The Boltons, unlike many other neighbors of the North Bennington plant, have town water because they are on the state highway. But their swimming pool was greatly affected, they said, with a haze settling in the water when the air was calm.

“Any time we had heavy air that pool would be all blue,” Bolton said. “And in the yard the smell would just take your breath away.”

He added, “That stuff would lay down on everything. You couldn’t open the windows.”

When he complained to factory officials, he said, “the first thing they said over there was, ‘you know, if people complain too much these people are all going to lose their jobs.’ And right away you say to yourself, ‘oh man, if that goes out … everything else here is falling apart.’’’

Neighbors of the factory filed numerous complaints about odors and fumes, especially during the years leading up to the plant closure in 2002, two years after its purchase by Saint-Gobain. When the plant closed, neighbors said, they thought their problems were over — only to learn in 2016 of the groundwater contamination.

North Bennington resident William Bolton worked at the Warren Wire Co. factory, which state officials believe to be the source of PFOA contamination in Pownal. Photo by Jim Therrien/VTDigger

Saint-Gobain eliminated about 90 jobs when it closed the North Bennington plant in 2002. The company said it was streamlining operations.

An official also told the Bennington Banner that the plant’s ongoing challenge of keeping emissions within Vermont regulatory standards was a factor in the decision to close the plant.

Flash forward to today, and an insurer for the current owners of the Warren Wire factory in Pownal is dealing with water contamination issues discovered in early 2016. The facility, now a warehouse on Route 346, is also considered by Vermont officials to be a source of PFOA pollution.
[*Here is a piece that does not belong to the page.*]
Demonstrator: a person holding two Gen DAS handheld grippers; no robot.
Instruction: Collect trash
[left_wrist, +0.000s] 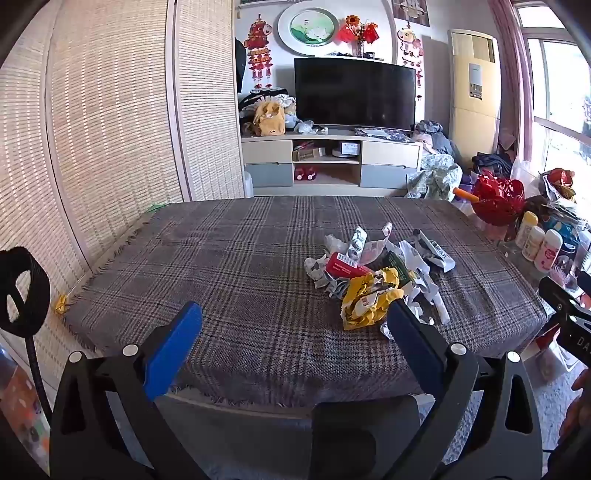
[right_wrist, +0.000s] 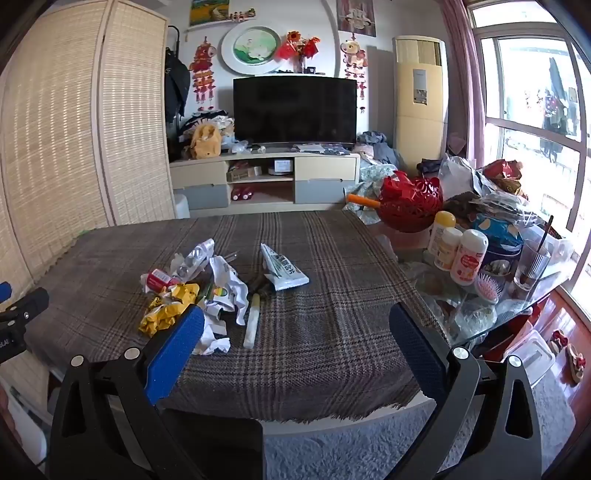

In Bennington, the state has been negotiating with Saint-Gobain to address the contamination around the ChemFab sites and provide permanent alternative sources of safe drinking water for the affected residents. In late July, officials announced a partial settlement with the company, which agreed to fund $20 million in municipal water line extensions to about 200 properties in the western sector of the contamination zone.

Further negotiations and environmental testing are continuing for the eastern sector, east of Route 7A and the rail line, and the state hopes to have a similar agreement for those properties by early 2018.

The company also has supplied bottled water and carbon filtering units for contaminated private wells while negotiating with the state over the cost of extending water lines to affected properties.

The fallout from the ChemFab years also includes a lawsuit in federal court on behalf of scores of Bennington residents over property value and other financial losses and distresses stemming from PFOA contamination in private wells and soils.

Teflon Town: Part 1 - VTDigger

Automatic Wire Coiling Machine Additional suits are expected to follow in state court, attorneys have said, filed by individuals over the health effects of exposure to PFOA.